I have considered putting a couple of small claymore mines outside my bedroom door, which I keep closed as a preventive measure to waking up with a cat wrapped around my face. All the other doors are open, entry door wide open, screenless, come on in, shop around while I sleep. I leave a light on so you can see everything, sparse though it is.
A man who would even consider blowing up to bits a harmless feline is really no man at all, but I don't need an alarm clock, and this is what I would be conveying to Herman in all his puffy grandeur by blowing him to smithereens. Scratching outside my bedroom door every morning to remind me that he likes his breakfast early is not only not cute but damned annoying. I resist yelling at him because that only feeds the awareness of everyone involved. But eventually, every morning, I do say in conversational tone, shut up Herman, and that makes him so happy he flops down on the hardwood hallway and purrs to vibrate the whole house.
A remote control trap door leading down to sharpened bamboo spikes would be effective as well.

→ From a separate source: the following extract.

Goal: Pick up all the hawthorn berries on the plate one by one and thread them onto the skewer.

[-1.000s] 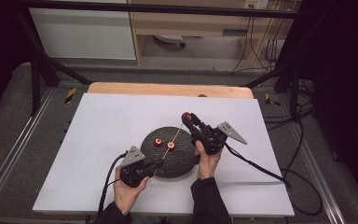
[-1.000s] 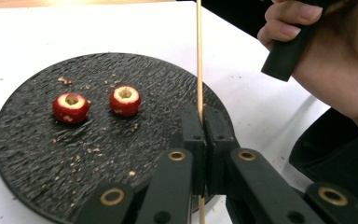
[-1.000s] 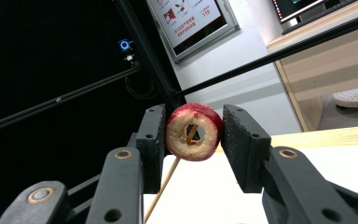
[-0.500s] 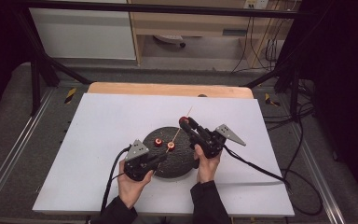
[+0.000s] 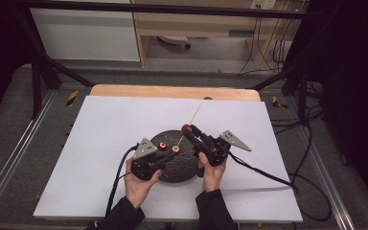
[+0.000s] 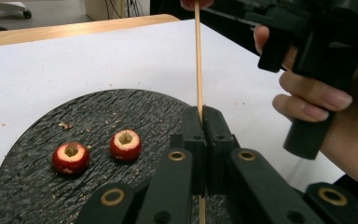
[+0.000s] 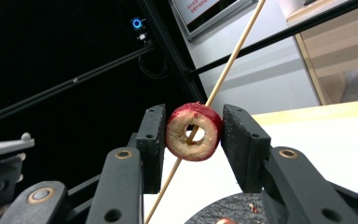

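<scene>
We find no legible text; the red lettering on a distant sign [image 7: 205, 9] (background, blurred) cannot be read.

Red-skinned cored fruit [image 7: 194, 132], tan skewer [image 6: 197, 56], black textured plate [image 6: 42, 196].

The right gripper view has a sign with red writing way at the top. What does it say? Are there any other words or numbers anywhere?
Sign behind the skewer, right gripper view: red characters, cut off by the frame edge and too blurred to read.
Plate, cored red fruits, both grippers, table: no words or numbers on them.
Nothing can be read in any picture.
</scene>
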`<state>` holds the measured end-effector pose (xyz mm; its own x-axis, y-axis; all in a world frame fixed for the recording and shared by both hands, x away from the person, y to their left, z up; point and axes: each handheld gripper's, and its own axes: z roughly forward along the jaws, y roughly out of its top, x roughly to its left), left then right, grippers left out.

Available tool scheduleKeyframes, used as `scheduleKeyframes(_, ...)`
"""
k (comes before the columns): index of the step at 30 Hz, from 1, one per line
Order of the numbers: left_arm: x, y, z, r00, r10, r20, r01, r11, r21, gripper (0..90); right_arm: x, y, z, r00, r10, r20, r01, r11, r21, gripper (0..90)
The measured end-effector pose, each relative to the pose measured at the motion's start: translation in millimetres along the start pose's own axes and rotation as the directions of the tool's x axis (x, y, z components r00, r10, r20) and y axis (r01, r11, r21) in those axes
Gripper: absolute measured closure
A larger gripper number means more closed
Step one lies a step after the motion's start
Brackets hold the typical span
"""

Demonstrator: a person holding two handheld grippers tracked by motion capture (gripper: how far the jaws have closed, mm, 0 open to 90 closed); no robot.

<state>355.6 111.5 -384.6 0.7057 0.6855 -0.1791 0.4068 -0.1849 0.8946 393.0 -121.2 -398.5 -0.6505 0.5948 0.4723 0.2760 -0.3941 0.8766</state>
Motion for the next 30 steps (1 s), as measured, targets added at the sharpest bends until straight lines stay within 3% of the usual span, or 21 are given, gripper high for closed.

Although messy. And who would I afterwards play kung-fu warrior with, assuming I'm not into feline-necrophilia?
Waiting for a little bit of this fog to burn off before I get on that fence this morning. No really Mr. BC, I'm not milking that fence job beyond all reasonable proportion. It's just that, in case you weren't aware, I was promoted to chief-assistant pool boy, and gardener's apprentice first class this year, so my responsibilities out here are many layered. As to that little cartoon bubble above your head with the innuendo-laden caption inside I would only remind you that it was at your moderately insistent prodding that I began to socially re-engage with other humans this year and so whatever little time that is taking from my duties, I can only imagine is much to your satisfaction.